Wakeword engine

koan · July 26, 2020, 11:38am

Well, let’s agree to disagree there, but I actually agree with your other remark that for a $15 price range we should probably look at embedded solutions. If you have some input there, I would love to hear it in the other forum topic.

rolyan_trauts · July 26, 2020, 12:00pm

I don’t think the embedded devices cut the mustard anymore as they are of a similar cost to many dedicated Socs of much more flexibility and capability.
You can take an embedded direction with those socs and create a Buildroot or Yocto ‘embedded’ solution as there is no advantage in cost with say what might be used such as the ESP32-LyraT-Mini.
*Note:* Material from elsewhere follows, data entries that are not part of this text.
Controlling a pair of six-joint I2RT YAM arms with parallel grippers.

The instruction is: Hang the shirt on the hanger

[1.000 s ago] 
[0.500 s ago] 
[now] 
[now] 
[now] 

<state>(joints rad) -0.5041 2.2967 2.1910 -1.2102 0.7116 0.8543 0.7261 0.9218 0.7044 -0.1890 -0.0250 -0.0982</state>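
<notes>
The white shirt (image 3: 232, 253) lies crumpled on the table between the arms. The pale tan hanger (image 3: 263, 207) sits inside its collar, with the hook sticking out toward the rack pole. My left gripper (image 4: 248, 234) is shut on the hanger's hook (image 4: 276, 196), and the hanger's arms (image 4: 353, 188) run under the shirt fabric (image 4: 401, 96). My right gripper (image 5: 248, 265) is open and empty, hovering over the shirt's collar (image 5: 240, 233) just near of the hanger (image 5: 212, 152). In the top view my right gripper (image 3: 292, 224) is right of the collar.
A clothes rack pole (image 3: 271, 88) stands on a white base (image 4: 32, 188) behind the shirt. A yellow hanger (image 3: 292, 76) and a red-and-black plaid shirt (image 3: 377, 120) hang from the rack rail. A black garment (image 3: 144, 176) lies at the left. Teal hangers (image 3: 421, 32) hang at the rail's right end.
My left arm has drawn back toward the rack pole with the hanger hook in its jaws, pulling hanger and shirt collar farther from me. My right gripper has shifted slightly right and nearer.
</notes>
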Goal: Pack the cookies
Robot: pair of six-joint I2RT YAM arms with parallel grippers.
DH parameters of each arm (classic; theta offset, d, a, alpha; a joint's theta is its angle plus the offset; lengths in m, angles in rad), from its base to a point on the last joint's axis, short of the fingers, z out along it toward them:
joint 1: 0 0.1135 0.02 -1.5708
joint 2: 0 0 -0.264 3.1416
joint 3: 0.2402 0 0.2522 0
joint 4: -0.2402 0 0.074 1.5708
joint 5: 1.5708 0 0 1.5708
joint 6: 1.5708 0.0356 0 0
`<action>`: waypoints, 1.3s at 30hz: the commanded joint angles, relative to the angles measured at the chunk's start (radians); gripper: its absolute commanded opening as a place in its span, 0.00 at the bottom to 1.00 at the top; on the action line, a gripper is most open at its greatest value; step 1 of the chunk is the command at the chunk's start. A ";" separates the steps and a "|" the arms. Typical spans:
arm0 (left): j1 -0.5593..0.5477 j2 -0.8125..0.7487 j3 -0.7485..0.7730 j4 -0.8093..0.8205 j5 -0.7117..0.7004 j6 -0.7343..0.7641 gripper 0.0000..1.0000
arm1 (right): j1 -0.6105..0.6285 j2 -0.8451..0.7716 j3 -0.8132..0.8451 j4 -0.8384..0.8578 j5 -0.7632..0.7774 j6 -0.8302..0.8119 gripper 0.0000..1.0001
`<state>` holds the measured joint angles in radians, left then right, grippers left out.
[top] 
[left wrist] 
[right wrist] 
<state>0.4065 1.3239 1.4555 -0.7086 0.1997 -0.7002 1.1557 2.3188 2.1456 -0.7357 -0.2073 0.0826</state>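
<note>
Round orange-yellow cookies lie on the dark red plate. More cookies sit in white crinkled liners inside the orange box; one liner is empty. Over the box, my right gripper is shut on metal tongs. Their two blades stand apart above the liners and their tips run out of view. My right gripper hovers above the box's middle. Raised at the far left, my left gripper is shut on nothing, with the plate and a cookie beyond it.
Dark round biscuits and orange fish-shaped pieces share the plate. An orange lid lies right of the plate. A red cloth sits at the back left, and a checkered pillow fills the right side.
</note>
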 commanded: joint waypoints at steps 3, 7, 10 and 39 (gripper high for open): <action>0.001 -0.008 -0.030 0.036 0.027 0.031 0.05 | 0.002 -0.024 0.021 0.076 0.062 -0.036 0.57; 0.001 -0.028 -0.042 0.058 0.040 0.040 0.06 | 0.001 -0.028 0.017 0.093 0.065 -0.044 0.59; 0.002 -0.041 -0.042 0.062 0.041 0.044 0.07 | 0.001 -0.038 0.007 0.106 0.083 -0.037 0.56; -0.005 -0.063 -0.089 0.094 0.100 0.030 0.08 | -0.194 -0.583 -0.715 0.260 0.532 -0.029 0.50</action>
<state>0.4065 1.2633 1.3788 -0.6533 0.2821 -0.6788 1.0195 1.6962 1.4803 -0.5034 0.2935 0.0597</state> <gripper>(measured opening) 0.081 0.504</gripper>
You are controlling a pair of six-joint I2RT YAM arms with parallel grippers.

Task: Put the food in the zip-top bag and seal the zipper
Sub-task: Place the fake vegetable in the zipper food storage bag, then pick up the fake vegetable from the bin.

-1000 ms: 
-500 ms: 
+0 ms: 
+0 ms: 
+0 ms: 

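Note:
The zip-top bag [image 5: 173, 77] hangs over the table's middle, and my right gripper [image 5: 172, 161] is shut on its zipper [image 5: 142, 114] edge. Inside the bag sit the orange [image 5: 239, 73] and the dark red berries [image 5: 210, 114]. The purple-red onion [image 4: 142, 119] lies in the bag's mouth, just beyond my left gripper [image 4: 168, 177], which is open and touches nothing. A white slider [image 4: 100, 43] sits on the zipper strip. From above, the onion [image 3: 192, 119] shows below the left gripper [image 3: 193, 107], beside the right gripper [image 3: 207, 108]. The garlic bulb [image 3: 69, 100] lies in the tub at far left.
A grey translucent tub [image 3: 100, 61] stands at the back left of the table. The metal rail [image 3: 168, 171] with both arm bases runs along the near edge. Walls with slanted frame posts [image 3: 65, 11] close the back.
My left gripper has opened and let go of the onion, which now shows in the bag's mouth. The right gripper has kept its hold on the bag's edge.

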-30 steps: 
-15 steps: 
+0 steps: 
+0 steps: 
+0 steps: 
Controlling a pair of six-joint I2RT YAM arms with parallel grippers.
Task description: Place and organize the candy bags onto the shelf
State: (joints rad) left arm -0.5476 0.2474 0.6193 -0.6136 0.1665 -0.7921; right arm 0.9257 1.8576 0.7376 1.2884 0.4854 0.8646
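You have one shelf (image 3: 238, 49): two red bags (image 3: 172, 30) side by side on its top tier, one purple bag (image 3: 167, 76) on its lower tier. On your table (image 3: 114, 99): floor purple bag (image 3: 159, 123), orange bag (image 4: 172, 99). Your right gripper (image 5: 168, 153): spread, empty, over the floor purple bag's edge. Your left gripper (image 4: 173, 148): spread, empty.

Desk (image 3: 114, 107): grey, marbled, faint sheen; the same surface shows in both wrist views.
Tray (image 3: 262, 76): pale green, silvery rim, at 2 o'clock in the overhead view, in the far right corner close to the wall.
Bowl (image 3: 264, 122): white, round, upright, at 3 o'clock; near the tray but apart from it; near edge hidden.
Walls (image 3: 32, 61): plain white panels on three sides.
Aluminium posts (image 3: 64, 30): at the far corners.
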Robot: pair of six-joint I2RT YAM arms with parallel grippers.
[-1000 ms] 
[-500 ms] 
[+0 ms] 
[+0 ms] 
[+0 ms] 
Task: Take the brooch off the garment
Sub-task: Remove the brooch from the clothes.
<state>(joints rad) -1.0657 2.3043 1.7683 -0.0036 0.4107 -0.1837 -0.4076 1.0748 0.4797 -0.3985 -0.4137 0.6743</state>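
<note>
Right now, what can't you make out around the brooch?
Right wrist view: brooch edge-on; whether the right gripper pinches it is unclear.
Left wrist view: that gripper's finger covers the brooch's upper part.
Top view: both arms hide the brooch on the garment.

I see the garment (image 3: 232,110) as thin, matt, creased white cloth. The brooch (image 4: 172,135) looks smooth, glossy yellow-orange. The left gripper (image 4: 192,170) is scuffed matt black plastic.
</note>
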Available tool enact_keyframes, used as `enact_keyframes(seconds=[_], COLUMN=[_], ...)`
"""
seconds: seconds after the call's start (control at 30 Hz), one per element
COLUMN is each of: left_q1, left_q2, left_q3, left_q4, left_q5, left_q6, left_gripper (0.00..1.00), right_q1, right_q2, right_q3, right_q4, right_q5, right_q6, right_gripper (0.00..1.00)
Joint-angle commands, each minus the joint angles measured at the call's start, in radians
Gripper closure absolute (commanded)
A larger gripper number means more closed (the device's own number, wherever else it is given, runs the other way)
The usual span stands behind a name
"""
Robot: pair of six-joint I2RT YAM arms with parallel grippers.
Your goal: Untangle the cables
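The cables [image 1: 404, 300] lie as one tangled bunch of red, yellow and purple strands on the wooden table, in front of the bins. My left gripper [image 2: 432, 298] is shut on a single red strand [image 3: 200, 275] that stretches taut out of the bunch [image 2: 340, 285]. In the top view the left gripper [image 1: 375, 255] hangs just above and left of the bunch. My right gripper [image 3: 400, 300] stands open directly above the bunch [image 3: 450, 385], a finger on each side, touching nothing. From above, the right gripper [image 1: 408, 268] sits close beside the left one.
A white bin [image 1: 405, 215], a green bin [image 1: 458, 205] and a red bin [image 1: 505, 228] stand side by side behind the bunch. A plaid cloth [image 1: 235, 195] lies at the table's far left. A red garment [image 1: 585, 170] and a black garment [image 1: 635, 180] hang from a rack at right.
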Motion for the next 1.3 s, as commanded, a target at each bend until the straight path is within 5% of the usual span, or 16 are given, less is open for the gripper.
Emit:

That was my point as the new function specific low cost Arm boards can be specific embedded solutions and the advantages of a general purpose OS is not so much of an advantage.

If you have a matrix voice its great that a repo is supplied but to purchase one now @$75 with what is available is an extremely dubious choice in terms of $.

MATRIX Voice ESP32 Version (WiFi/BT/MCU)

They are more of a legacy to all what was available a year or more ago when Snips was around that is no longer true now and definitely not of the future.

fastjack · July 26, 2020, 5:21pm

I’ve tested FFTW3 in place of KISS FFT and there was no noticeable change in the CPU usage on a Pi Zero (still 45% CPU min only for MFCCs).

rolyan_trauts · July 26, 2020, 5:47pm

45% min is pretty hefty but good to know you got it working as FFTW3 if compiled for A53 should use neon from memory.

Anyone got any clues to interfacing Julia libs to Python? But got a feeling could even be worse.

synesthesiam · July 27, 2020, 8:10pm

I was able to get the CPU % down significantly and have Raven run pretty well on a Pi Zero by:

implementing @fastjack’s MFCC optimization (or some flavor of it)
- MFCC is calculated once on an incoming audio chunk and the matrix is reused when sliding windows
Pre-computing the DTW distance matrix using scipy.spatial.distance.cdist
- This made a huge difference in speed, rather than computing the cosine distances as needed inside the DTW for loops

One area where the Zero still as problems is when there’s a lot of audio that activates the VAD but doesn’t match a template. This gets buffered and processed, but can clog it up for a few seconds as the DTW calculations run.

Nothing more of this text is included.